New Netflix original Master of None is my recent watch. The series was created by Aziz Ansari and Alan Yang, and stars Ansari in the lead role of Dev, a 30-year-old actor who attempts to make his way through life in New York City. The first season consists of 10 episodes, released all at once.
For me it has to be my best show of the year, it is basically 10 really short movies that focus on everything from casual racism, romance, finding food or just about his relationship with his parents. All with different filming styles and different references but they all have some singular charm. All of the conversations feel really real and natural and the dialogue is stilted with clichés and joined up wording. The show also uses the language that you would expect from someone in their late 20s. The conversations go off in tangents and occasionally they don’t actually make any difference to the story.
The characters of the show are also three-dimensional and drift in and out of the main plot lines following Dev, the protagonist, he has lots of different friends and some of them aren’t friends with other people who relate to Dev. Others are just co-workers/actors that drift out of the story and don’t reappear again. The way that the episode begins and the use of music with in the old-fashioned credit sequence,similar to that of a Tarantino film.
The program also major point for me is the episode “Morning”. This episode the second to last in the season, follows the plot;
As Rachel, Noël Wells, moves in with Dev and the two have good times together and fall in love. But as the months pass, they start finding problems: their conflicting amounts of cleanliness; the fact that Dev hasn’t told his parents that he’s even seeing Rachel.
This has to be one of the great episode of a romantic comedy episodes I have seen in a while, the episode takes place entirely in Devs apartment, and only includes Dev, Rachel and towards the end Devs’ parents. The episode just play out fantastically as it starts off with a pleasant relationship, into the first stupid argument, then into a more serious argument. Although a long time period of narrative it feel quick and unlabored, with real arguments. Even the way that Rachel toss and slams her laptop down makes the armrest look and feel realistic. The little side jokes, the changing of seasons, the lovely bit of dialogue such as ” I missed your mess” as Rachel returns from business. It has to be the best 30 minutes of TV that I have seen this year just purely based on drama romance and comedy.

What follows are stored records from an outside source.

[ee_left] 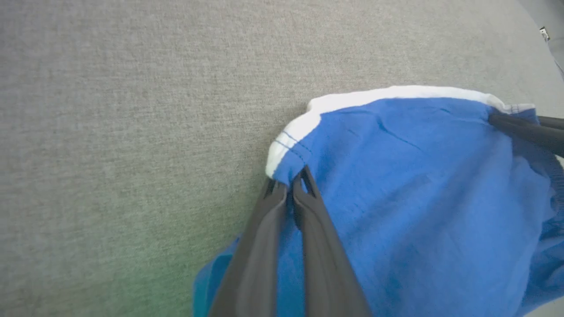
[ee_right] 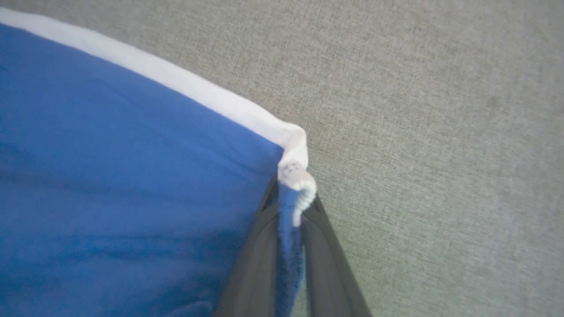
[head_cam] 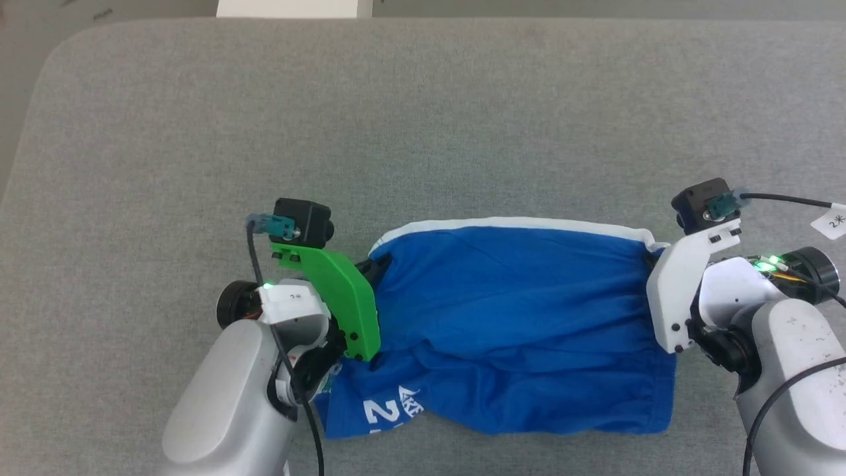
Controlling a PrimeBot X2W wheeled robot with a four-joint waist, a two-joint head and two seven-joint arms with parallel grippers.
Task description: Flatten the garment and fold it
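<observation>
Forearms: left forearm [head_cam: 225,396] and right forearm [head_cam: 793,370] come in at the near edge, one at each end of the shorts [head_cam: 515,311].
Near hem: nearer than the left claw [ee_left: 288,180] the blue cloth lies loose on the grey table [head_cam: 423,99]. White print [head_cam: 390,410] sits just near of that claw, partly tucked under a ridge [head_cam: 462,347], so it cannot be read in full.
Ridge: soft fold line running from the left claw towards the right claw [ee_right: 294,198], with wrinkles on its near side. Not flat here.
Left claw: clenched on the shorts at the corner just under the white waistband [ee_left: 396,93], cloth pinched between its fingers [ee_left: 260,251]. Green bracket [head_cam: 344,291] sits over it in the head view.
Right claw: clenched on the opposite waistband corner, with blue cloth and the white corner bunched between its two prongs.
Between claws: upper panel spread fairly smooth, with shallow creases. Cannot tell whether it is lifted or resting on the table.
Beyond claws: waistband runs as a nearly straight white edge from one claw to the other, with bare table past it.
Done (judgement): both corners taken, top edge spread.
Left (judgement): near half needs smoothing. No fold made yet, so the whole folding step remains.
</observation>
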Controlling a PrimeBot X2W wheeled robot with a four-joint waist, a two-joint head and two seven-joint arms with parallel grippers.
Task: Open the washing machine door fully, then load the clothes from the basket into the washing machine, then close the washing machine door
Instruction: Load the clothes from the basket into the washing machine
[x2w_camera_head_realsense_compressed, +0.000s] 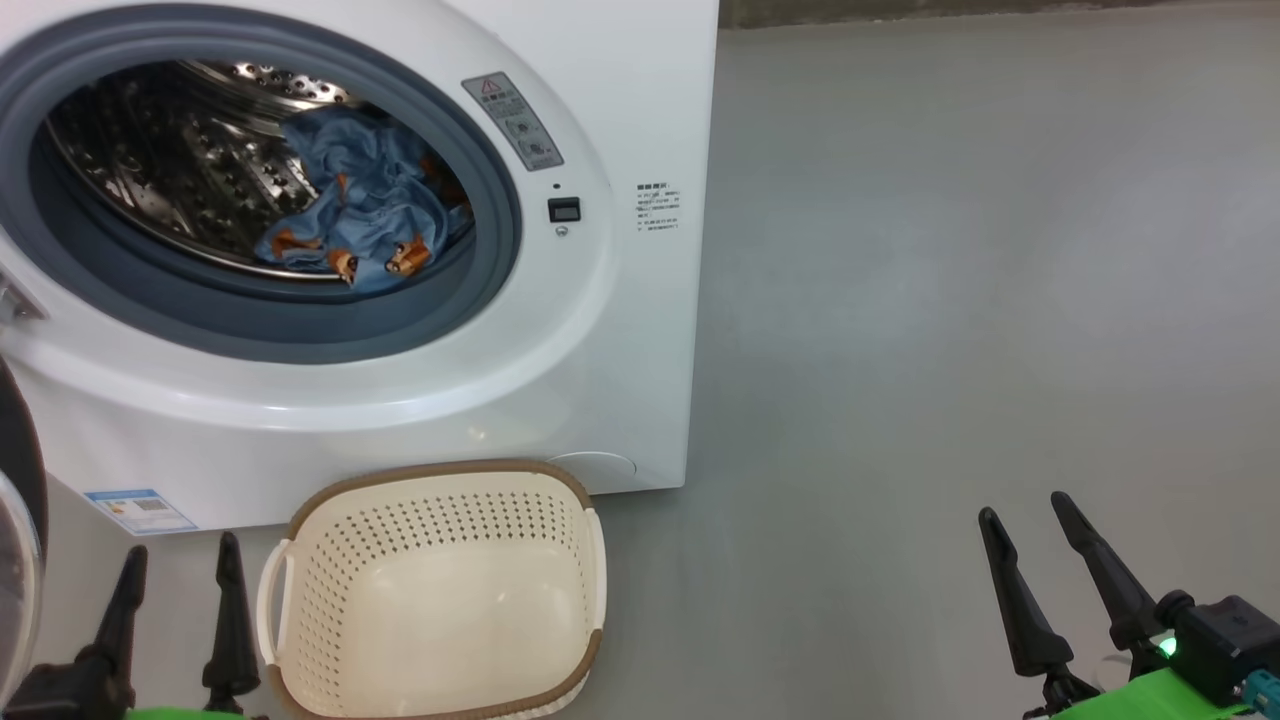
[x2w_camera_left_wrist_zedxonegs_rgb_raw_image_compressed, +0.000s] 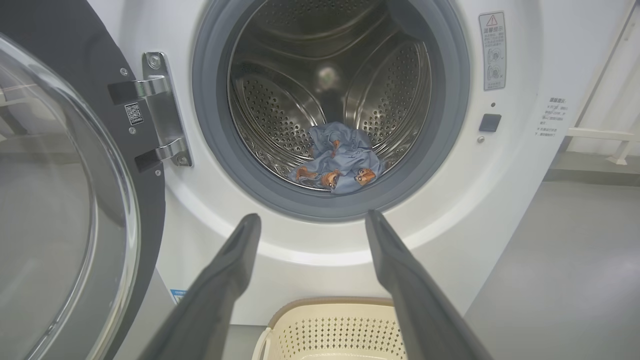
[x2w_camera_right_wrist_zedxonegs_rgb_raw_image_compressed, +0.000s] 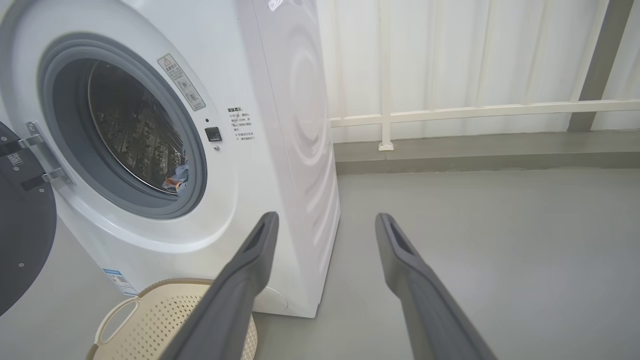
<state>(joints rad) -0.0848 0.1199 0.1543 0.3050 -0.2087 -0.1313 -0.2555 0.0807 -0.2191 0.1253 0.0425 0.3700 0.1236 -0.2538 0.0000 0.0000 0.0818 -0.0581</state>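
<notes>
The white washing machine (x2w_camera_head_realsense_compressed: 620, 330) stands with its door (x2w_camera_left_wrist_zedxonegs_rgb_raw_image_compressed: 60, 200) swung wide open to the left on its hinge. Light blue clothes (x2w_camera_head_realsense_compressed: 360, 215) with orange-brown figures lie crumpled inside the steel drum, also seen as clothes (x2w_camera_left_wrist_zedxonegs_rgb_raw_image_compressed: 340, 162) and a small patch of clothes (x2w_camera_right_wrist_zedxonegs_rgb_raw_image_compressed: 177, 176). The cream basket (x2w_camera_head_realsense_compressed: 440, 600) sits on the floor in front of the machine with nothing inside it. My left gripper (x2w_camera_head_realsense_compressed: 180, 560) is open, low beside the basket's left side, with nothing between its fingers. My right gripper (x2w_camera_head_realsense_compressed: 1025, 510) is open over bare floor, well right of the machine.
Grey floor (x2w_camera_head_realsense_compressed: 950, 300) stretches to the right of the machine. A white railing (x2w_camera_right_wrist_zedxonegs_rgb_raw_image_compressed: 475, 110) and pale wall run behind it. The door's black rim and glass (x2w_camera_head_realsense_compressed: 15, 560) reach into the lower left near my left gripper.
</notes>
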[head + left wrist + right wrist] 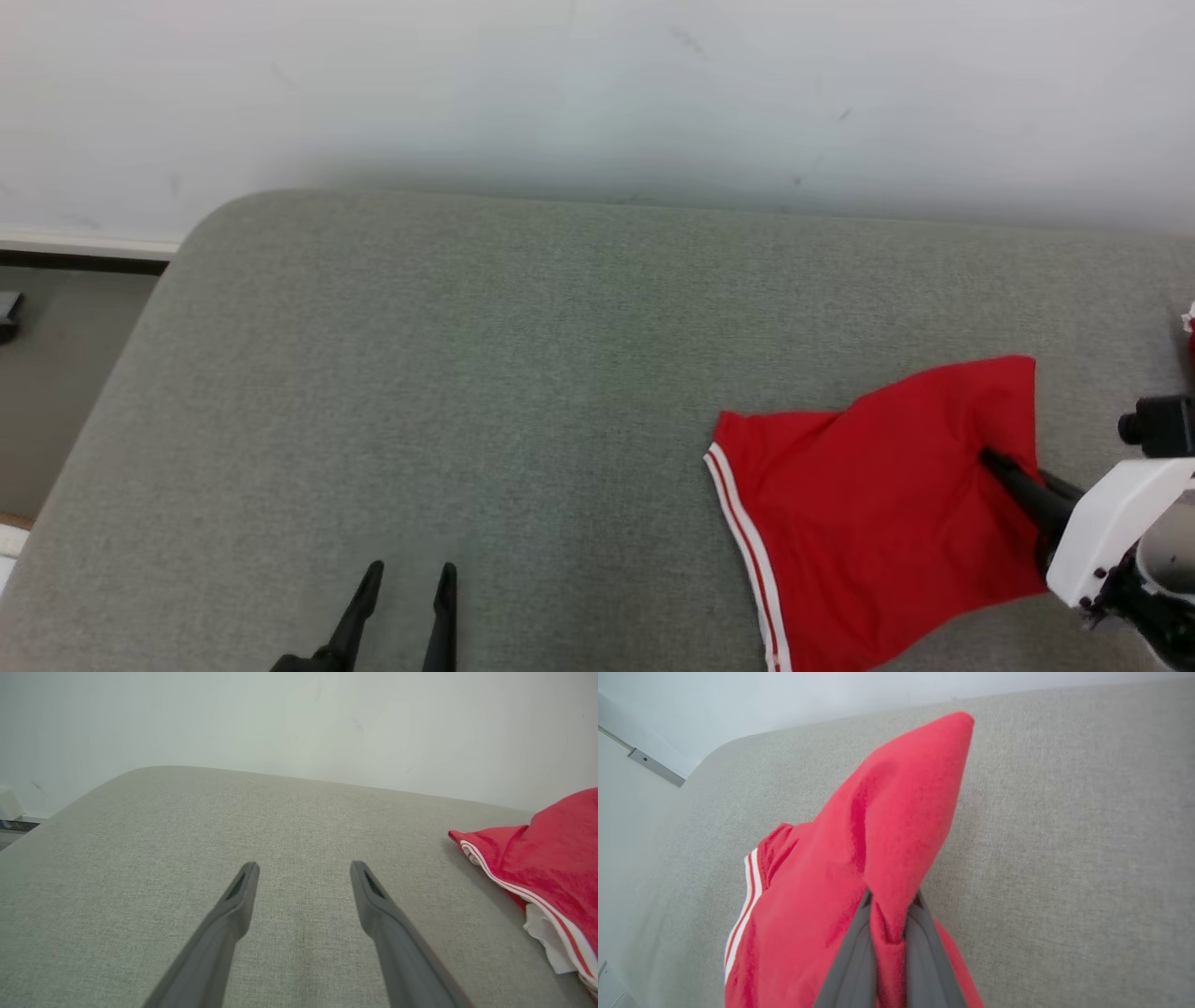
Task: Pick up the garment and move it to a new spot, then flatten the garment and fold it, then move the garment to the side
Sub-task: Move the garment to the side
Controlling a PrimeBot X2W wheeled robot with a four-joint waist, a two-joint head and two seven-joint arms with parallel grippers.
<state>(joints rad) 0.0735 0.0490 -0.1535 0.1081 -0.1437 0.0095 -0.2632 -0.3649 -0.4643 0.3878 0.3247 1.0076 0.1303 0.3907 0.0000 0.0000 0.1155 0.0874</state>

I really hope it gets a second series and that It further develops, this highlight on the end scene where it wasn’t until the last line you knew what Dev was doing, where he was going and what will happen. It was such a charming show that hopefully will get a lot of praise. It nice to a show that focused on a mix of cultures and wasn’t all about the main Hollywood vision.
Basically if you have Netflix you have to have a watch of it!